FEATURE

American Made

U.S. companies are benefiting from technological innovations and growing demand for their products in the global marketplace.

ver the last three decades, American manufacturers steadily outsourced their production to China, Mexico, and other countries with lower labor costs. U.S. manufacturing employment peaked at 19.6 million workers in 1979. Now the figure stands at 11.9 million workers—a 40% decline. Yet these numbers mask a recent shift. The manufacturing sector has grown since 2009, according to the Bureau of Labor Statistics.

With gains in efficiency and automated systems, the number of American manufacturing jobs likely will never return to its historical highs. However, industry leaders say the continued weakness of the U.S. dollar, rapidly rising wages in China, high energy costs, and intellectual property concerns are fostering a rebound in U.S.-based production. To a remarkable degree, technological advances have enabled many U.S. companies in nearly every industry—from aerospace to medical devices—to produce goods more efficiently than in the past, thereby saving on labor costs. This pronounced development presents opportunities for investors in a number of manufacturing areas.

A CYCLICAL SECTOR

Manufacturing encompasses a wide range of goods, from beer to eyeglasses. But, for many investors, manufacturing is synonymous with large-scale industrial companies. Share prices of these companies tend to outpace the broad U.S. market immediately following a deep recession.

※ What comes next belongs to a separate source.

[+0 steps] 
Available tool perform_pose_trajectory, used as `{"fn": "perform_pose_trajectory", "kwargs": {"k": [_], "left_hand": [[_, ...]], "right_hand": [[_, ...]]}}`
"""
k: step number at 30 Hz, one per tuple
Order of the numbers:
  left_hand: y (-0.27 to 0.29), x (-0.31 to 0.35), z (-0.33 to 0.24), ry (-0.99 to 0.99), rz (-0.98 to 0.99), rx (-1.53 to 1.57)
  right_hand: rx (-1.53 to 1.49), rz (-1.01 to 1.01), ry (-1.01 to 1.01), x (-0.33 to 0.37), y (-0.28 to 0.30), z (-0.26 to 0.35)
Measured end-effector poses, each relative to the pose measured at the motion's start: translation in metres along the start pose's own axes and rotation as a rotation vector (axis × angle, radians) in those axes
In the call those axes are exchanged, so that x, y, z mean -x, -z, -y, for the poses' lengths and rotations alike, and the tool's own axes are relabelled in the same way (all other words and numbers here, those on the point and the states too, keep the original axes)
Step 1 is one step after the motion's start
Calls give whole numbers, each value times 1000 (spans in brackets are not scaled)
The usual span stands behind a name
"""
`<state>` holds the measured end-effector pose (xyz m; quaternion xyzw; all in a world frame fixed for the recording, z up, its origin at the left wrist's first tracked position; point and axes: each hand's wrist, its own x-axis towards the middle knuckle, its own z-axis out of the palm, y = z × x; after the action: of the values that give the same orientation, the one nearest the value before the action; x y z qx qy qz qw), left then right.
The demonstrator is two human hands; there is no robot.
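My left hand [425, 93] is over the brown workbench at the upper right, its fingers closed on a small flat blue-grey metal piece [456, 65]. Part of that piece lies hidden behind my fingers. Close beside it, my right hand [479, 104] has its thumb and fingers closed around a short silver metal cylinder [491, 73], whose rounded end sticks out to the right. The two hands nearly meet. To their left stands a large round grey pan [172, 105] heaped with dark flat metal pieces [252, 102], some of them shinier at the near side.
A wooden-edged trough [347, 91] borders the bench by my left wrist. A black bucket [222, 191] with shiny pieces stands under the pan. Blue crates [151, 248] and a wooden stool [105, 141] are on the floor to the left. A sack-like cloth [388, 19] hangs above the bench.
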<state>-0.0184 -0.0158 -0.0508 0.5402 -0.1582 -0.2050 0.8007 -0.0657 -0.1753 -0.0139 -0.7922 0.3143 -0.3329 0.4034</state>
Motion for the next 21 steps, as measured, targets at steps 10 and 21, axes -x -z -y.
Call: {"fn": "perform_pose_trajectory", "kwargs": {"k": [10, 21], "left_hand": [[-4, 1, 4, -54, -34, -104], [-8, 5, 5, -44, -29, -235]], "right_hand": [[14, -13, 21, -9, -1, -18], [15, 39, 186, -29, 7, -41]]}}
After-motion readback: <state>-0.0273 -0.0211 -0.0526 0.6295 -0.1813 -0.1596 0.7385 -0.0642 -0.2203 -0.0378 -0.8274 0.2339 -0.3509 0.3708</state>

Curt Organt, an analyst with T. Rowe Price, believes that shares of companies in many early cycle industries, such as machinery and construction equipment manufacturers, have bounced back to near-full valuation.

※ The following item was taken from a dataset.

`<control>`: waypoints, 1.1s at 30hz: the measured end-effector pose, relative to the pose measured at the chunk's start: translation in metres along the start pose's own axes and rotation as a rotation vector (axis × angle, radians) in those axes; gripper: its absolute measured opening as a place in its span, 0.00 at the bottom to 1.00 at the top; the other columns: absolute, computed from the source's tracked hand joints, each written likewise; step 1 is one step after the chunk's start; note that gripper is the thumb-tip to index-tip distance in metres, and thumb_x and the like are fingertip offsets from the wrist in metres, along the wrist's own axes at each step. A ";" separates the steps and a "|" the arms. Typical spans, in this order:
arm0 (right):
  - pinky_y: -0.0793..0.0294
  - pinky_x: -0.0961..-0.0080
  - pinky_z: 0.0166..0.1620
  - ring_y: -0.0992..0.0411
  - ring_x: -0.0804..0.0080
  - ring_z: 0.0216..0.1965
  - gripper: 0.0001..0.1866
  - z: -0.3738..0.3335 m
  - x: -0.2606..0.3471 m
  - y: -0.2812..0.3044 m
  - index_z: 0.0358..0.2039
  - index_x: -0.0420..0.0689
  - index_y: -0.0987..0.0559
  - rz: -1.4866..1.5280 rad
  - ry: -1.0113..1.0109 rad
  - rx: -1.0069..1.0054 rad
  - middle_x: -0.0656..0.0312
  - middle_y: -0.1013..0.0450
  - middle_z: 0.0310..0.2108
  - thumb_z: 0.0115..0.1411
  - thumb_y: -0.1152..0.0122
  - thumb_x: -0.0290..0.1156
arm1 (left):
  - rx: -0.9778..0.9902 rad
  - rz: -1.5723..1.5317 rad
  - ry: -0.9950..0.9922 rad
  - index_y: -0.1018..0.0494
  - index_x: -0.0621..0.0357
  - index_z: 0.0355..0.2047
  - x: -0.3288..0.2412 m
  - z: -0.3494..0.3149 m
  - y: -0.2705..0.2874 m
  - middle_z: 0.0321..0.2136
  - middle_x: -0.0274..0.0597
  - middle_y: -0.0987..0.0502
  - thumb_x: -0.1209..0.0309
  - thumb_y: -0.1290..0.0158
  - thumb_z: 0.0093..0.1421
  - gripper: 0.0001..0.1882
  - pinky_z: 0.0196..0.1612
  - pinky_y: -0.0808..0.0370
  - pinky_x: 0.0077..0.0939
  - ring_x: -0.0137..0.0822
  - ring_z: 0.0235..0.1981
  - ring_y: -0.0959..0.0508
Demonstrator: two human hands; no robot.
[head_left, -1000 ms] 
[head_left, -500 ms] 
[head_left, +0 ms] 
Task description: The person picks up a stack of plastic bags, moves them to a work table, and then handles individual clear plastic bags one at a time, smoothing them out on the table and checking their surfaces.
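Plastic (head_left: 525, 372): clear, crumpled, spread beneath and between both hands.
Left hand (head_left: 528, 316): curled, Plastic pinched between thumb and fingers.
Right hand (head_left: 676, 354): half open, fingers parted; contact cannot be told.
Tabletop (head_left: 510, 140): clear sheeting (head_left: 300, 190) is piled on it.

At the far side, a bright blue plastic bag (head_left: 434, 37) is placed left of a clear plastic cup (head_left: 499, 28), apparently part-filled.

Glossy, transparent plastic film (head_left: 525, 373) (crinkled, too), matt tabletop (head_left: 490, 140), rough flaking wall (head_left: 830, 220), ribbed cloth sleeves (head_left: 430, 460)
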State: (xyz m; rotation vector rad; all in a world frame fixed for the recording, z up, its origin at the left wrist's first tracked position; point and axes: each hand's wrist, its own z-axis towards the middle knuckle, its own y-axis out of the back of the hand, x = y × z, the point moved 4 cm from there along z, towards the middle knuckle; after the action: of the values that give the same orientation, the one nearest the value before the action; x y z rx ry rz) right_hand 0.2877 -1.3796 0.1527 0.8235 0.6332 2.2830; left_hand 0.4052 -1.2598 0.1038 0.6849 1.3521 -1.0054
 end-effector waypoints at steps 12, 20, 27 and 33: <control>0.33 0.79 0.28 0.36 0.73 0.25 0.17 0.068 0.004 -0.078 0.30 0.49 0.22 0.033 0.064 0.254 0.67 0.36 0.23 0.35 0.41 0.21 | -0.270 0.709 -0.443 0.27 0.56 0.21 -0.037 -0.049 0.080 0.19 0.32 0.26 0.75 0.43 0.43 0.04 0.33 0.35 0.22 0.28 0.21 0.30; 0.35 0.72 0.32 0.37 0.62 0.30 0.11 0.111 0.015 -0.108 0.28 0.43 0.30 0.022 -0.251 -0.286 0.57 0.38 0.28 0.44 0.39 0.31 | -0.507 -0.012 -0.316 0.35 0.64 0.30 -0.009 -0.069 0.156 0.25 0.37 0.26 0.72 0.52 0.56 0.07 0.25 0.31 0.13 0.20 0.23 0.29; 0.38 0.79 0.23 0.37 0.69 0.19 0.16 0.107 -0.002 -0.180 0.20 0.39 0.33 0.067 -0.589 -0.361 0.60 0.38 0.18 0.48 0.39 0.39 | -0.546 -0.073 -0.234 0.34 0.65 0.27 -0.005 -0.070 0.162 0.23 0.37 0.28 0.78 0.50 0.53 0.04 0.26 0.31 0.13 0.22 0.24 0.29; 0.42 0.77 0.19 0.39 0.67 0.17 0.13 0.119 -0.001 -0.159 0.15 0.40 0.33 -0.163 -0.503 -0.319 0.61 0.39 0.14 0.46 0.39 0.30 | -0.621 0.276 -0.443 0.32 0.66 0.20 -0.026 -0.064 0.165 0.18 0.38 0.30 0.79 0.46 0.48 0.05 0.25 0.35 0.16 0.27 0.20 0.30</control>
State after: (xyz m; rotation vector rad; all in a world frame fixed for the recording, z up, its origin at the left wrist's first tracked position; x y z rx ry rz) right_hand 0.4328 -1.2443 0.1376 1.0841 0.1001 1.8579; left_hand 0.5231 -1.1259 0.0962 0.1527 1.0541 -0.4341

When the economy enters the later stages of the business cycle, sectors such as aerospace, defense, and construction services—which largely operate on U.S. soil—often perform better. "When jobs come back, construction typically comes back," Organt says. "The population shifts, and people need to move to new jobs, so that spurs some investment in housing."

 
"These trends indicate that the American economy is somewhere in the middle stages of its recovery," says Sudhir Nanda, portfolio manager for the T. Rowe Price Diversified Small-Cap Growth Fund. "We have been in a recovery for a year and a half," Nanda says. "Normally the speed of growth is much higher coming out of recession, but this period has been very slow. "American firms cut their expenses drastically during the prolonged recession and through the slow recovery period by delaying the replacement of outdated equipment, reducing their workforces, and cutting back on production. These trends have clearly reversed, says Organt, who expects this cycle to accelerate as consumer demand picks up.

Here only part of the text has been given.